服薬と運転

運転禁止医薬品を飲んで運転することは飲酒運転と一緒

病気や障害がある方の中には、病気の治療や悪化の予防のために薬を処方されている方がいます。これらの処方薬には「運転禁止」または「運転注意」の注意書きが添付された薬があります。おおよそ流通する処方薬の1/3程が運転禁止・注意に該当する薬とも言われています。

これらの運転禁止医薬品には、副作用として「意識障害」「強い眠気」「貧血」「過敏症」などがあり、運転中に副作用が起こると、重大な事故につながります。

もちろんすべての方に必ず副作用が起こる、というものではありませんが、飲酒運転も同じです。すべての酔っぱらいが事故を起こすわけではありません。

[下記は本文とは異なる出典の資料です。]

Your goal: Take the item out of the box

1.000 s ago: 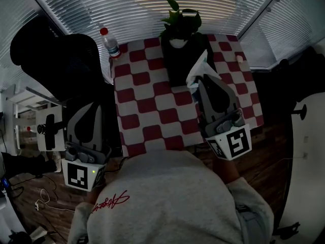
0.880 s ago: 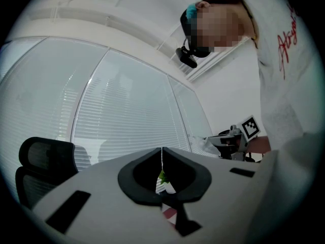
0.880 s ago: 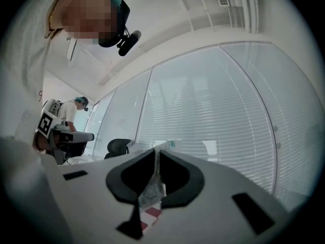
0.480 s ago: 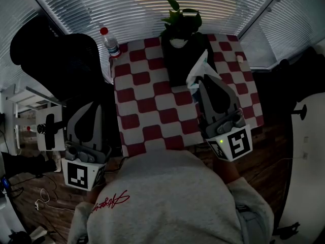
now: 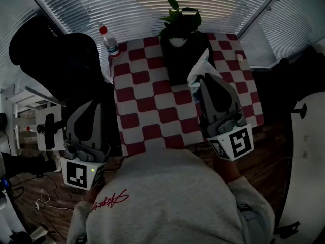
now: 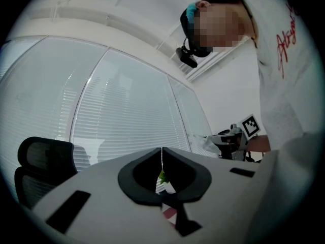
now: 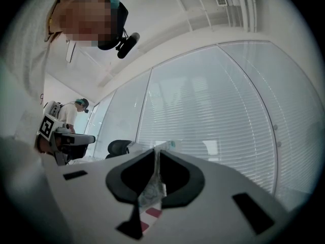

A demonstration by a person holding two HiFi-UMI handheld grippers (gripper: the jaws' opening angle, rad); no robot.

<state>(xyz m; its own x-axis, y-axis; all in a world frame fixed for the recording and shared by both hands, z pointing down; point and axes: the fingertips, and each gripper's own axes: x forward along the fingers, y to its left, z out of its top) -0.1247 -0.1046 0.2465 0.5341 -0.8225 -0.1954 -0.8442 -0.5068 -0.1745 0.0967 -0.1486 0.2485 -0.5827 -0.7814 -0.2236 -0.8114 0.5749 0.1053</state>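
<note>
Packet (image 7: pixel 151 191) pinched by right gripper (image 5: pixel 205 82), tilted slightly upward

Head view underexposed. Light enters through the blinds (image 5: pixel 152 14) at the far side, with an oval glare patch on them. The chair (image 5: pixel 56 60) at far left and the box (image 5: pixel 177 65) read as near-black masses, no detail. The pale packet (image 5: pixel 199 67) is the brightest thing on the checked table (image 5: pixel 147 105). Both gripper views brighter, backlit; straight lines bow heavily, corners black, near foreground soft.

Two tools (image 5: pixel 95 105) (image 5: pixel 205 80) — one box (image 5: pixel 177 60), one item (image 5: pixel 197 69)
</note>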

運転禁止医薬品を服薬して運転することは法律で禁止されていますし、副作用が原因で事故を起こした場合には、通常の交通事故ではなく、危険運転致死傷罪に問われます。

この罪に問われると、最高12年の懲役刑が科せられます。

事故捜査の強化

服薬など、病気や障害の影響による交通事故では、これまで、事故の実況見分などでも見過ごされたり、黙認されることが多かったと思いますが、警察庁は2019年3月から「病気や障害、服薬」について、事故捜査の強化を始めました。具体的には病気や障害や服薬に特化した専門の捜査部署を各県警に作り、怪しい案件を徹底捜査することを行っています。今日では加害ドライバーの通院歴や服薬歴等の捜査は当たり前に行われます。

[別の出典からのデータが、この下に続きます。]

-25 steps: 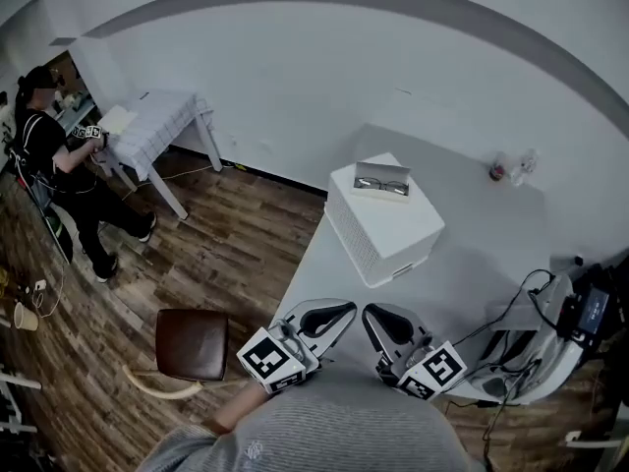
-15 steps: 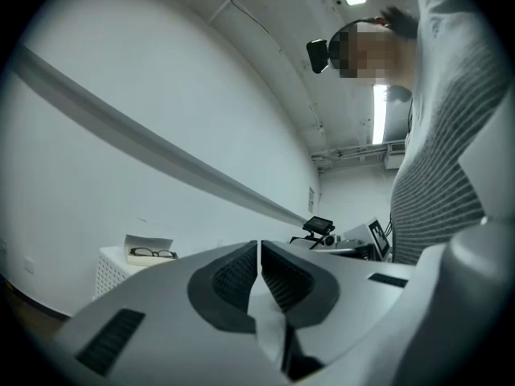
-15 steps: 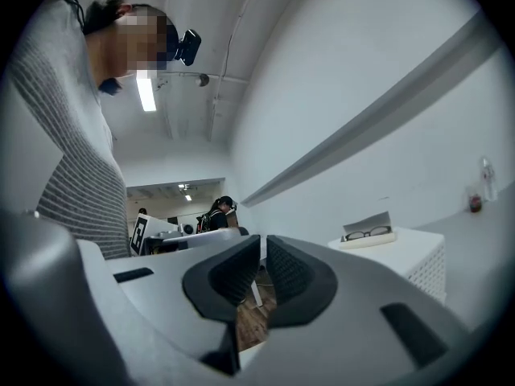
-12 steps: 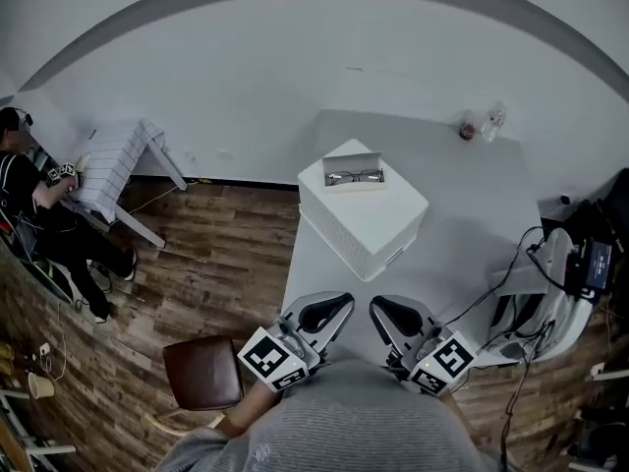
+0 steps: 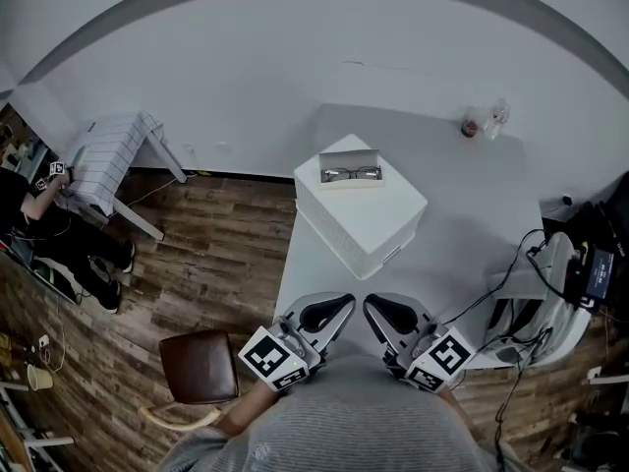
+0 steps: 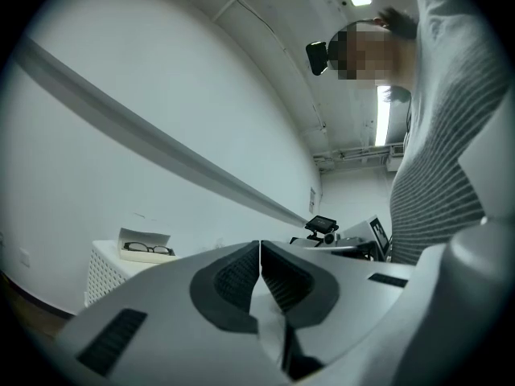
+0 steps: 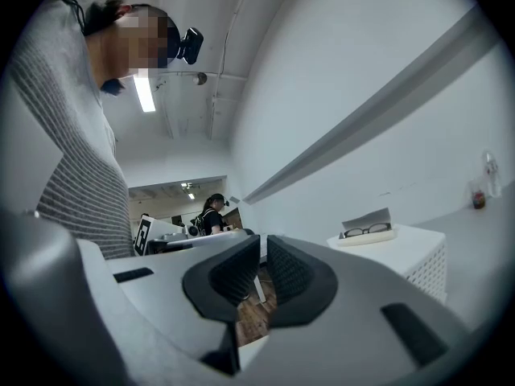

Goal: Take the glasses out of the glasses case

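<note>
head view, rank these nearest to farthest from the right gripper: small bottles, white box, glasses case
1. white box, just ahead of the right gripper
2. glasses case, on the box's far top
3. small bottles, far right of the table

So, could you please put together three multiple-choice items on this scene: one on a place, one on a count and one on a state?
1. Where does the glasses case sit?
A. on the floor
B. on the white box
C. on the brown stool

2. How many small bottles stand at the far end of the table?
A. two
B. four
C. none

3. The glasses case is:
A. shut
B. open and empty
C. open with the glasses in it

Answers:
1 B, the case rests on top of the box.
2 A, two bottles stand side by side there.
3 C, the lid is raised and the frames lie inside.
</note>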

免許更新は出来たけど「運転はダメ」こういうケースが多いのが身障ドライバー

病気や怪我の影響で、臨時適性検査を受けて無事に合格できたとしても、「運転は出来ない」という一見矛盾した状態になる方は少なくありません。

これは、免許証の更新の条件には「運転禁止医薬品」に関することは含まれないからです。含まれない理由は、薬は止めることや種類を変更できる可能性があるからです。

どんな薬が運転禁止?

向精神薬と言われている薬や強い痛み止め、血圧コントロールの薬など多種あります。同じ効果の薬であっても、銘柄などによって運転禁止医薬品であったり、そうでなかったりします。

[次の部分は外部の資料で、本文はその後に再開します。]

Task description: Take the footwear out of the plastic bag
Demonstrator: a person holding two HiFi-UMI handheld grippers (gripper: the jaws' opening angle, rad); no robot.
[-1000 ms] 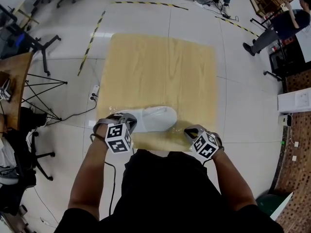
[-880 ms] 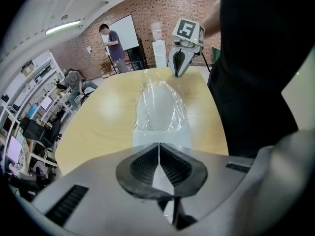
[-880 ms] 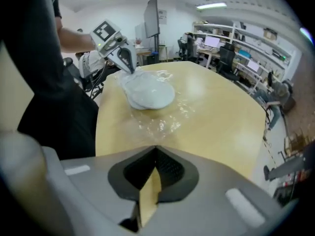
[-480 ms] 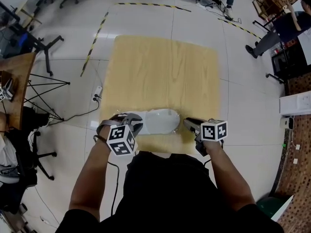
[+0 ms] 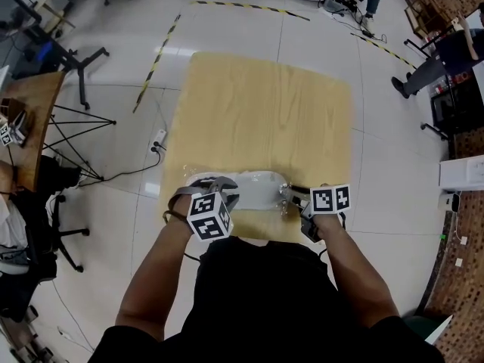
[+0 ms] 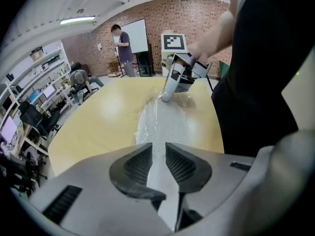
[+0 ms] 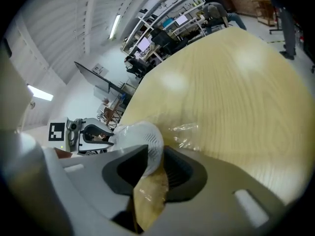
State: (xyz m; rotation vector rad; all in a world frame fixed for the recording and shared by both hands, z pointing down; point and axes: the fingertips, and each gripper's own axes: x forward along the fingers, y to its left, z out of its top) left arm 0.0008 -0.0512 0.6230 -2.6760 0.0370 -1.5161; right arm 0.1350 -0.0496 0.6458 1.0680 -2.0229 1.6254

自分が飲んでいる薬が運転禁止医薬品に該当するかどうかは、処方される薬に添付される「注意書き」に記載されています。薬を処方される際に渡される紙に書いてあります。「機械類の操作を控える」や「自動車の運転を控える」などと記載があれば運転禁止医薬品です。

事故を起こすと「危険運転致死傷罪」の対象です。

運転禁止医薬品を服用して、運転中に副作用が起きて事故を起こした場合は、通常の自動車事故ではなく危険運転致死傷罪として捜査されます。運転者がどんな病気に罹っているか?やどんな薬を飲んでいるかについて、警察は詳細に捜査しますので、免れることは出来ないでしょう。よくある自動車事故なら罰金を払って事故処理は保険屋さんに任せるのが一般的ですが、危険運転致死傷罪は、刑務所に行く可能性さえ十分あります。

対処方法

もし、自分が運転禁止医薬品を服用しているが、どうしても自動車を運転したい場合は、主治医や薬剤師に対して、薬の変更を相談しましょう。同じ効き目の薬であっても、運転を禁止する薬と禁止しない薬がある場合があります。

なお、自己の判断で処方薬の服用を中止するなどは、症状を急速に悪化させたりする可能性がありますので止めましょう。